Can A Heathen Have A Favorite Christmas Song?

You bet your ass he can! I didn’t think a Christmas song could evoke positive sentimental feelings in me until I heard the Pogue’s “Fairytale of New York” a few years ago. Drunk tanks, failed dreams, arguments with my girlfriend, these things are human things, things I relate to. They remind me I am alive. I lived, and loved, and mattered. I made people angry, happy and sad sometimes, as they did me. It’s the process of living this song reminds me of, of being a part of existence with everyone else here. Right now. The first version of the song I’ve included here is with Alan Doyle, Samantha Barks, and Russell Crowe and was performed a few years ago in New York. The embedded video is a solo version of it performed by an Irish folk singer named Christy Moore. The more I hear this song, the more I love it. https://www.youtube.com/watch?v=LoVHclTIJjQ&list=FLoQATGhmPVfXvAGUtCHaVwg&index=13

Humming House Makes My Kinda Music

These guys liked one of my posts on folk music, so I checked out their blog and started following it, and them. This is my kinda music! The over all sound the group makes is superb, and the vocalist is outstanding. I really love her rendition of the Patsy Cline cover she sings in the video. Check ’em out.

Murder Ballads – Folk Music For Halloween

Before horror films or even scary novels existed to frighten us and warn us not to wander alone into the dark woods, folk songs were being sung that did the same thing. Such songs were sung to children as a way to warn them of dangerous people and to illustrate for them what happens to people who do bad things. These songs express the deep fascination we have with the dark and ugly side of humanity.  In songs known as “Murder Ballads”, things like infanticide, incest, and hanging are often the subjects. I’ve included two such songs below. The first is called, “Weile, Weile (The River Saile).” It’s performed by Jesse Ferguson, a Canadian folk singer and You Tuber from whom I’ve learned dozens of songs from Newfoundland, Ireland, and Scotland.  The second song is called “The Well Below The Valley” and I find it hauntingly beautiful and really fucked up at the same time. Listen carefully to the lyrics so you get the whole picture of what the song’s about.

Molly Malone And Why I Love Folk Songs

Singing and learning about folk songs are two of my favorite joys in life. Folk songs are the poems of the people, and they belong to us all. They are about us. Our day-to-day lives and all the happy and sad shit that happens to us each day we are here.Traditionally, folk songs were passed on from one group of people to another orally and not written down til decades or even centuries later. There are really no”correct”versions for most of them because of this. The melodies to some go back centuries and are fairly consistent, but people have added and changed the lyrics to many, many times over the years, sometimes so much so the whole meaning of the song has changed from what it once was. Woody Guthrie wrote “This Land Is Your Land” during the Great Depression era as a response to Irving Berlin after he wrote “God Bless America”.  It is an angry song and it has the rhetorical message that America SHOULD be for you AND me, but actually isn’t. Few people sing the whole song as Guthrie wrote it, so it often surprises people when they learn this about it. It did me, anyway.
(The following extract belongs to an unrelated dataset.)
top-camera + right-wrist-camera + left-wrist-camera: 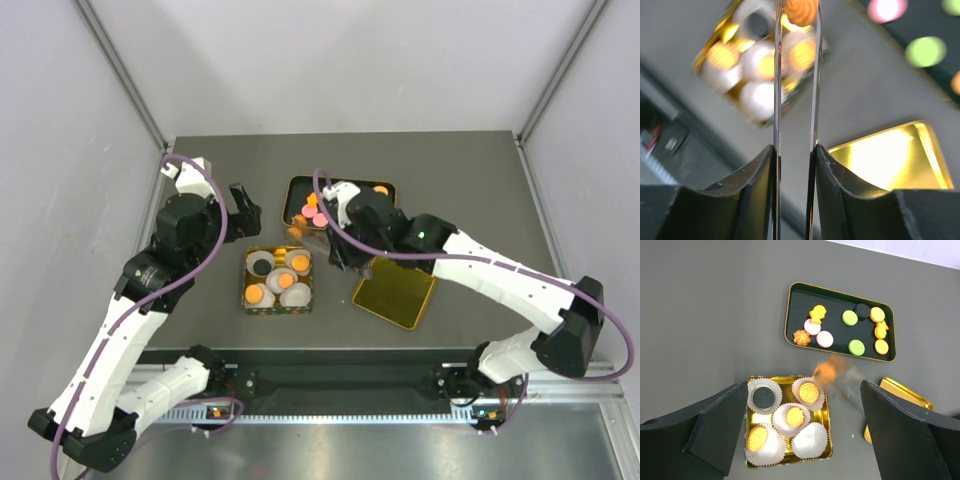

One of my favorite folk songs is the Irish tune, “Molly Malone.” I do a kick-ass version of this “unofficial” anthem of Dublin myself, if I must say. It is about a fictional fish monger/working girl named Molly Malone who sells cockles and mussels by day but, though the lyrics don’t mention this, is a beautiful, desired “working gal” by night. She gets sick and dies young and that’s it for her. Fucking awesome song.When I first heard it in a Dublin pub years ago I knew it was one I had to sing. Though she wasn’t a real person , a cool statue of her, and her hot cleavage, stands proudly in Dublin for all to see. Also, the 13th of June, I think, is Molly Malone day there and an official holiday. Dublin takes a day off to celebrate for a women who never existed because THAT’S how much they love the song about her. In reality, I tend to think an 18th century fish monger would smell so much like dead fish by the time night came, any night-time frolicking for pay would be a profitless under taking.  The Newfoundland group, “Great Big Sea” with Alan Doyle does this song well. Alan Doyle and Russell Crowe do a version of this I like too, which I’ve put below. Sinead O’Connor does a beautiful version and I’ve included that as well. Any way, I’ll write more on folk songs in future posts.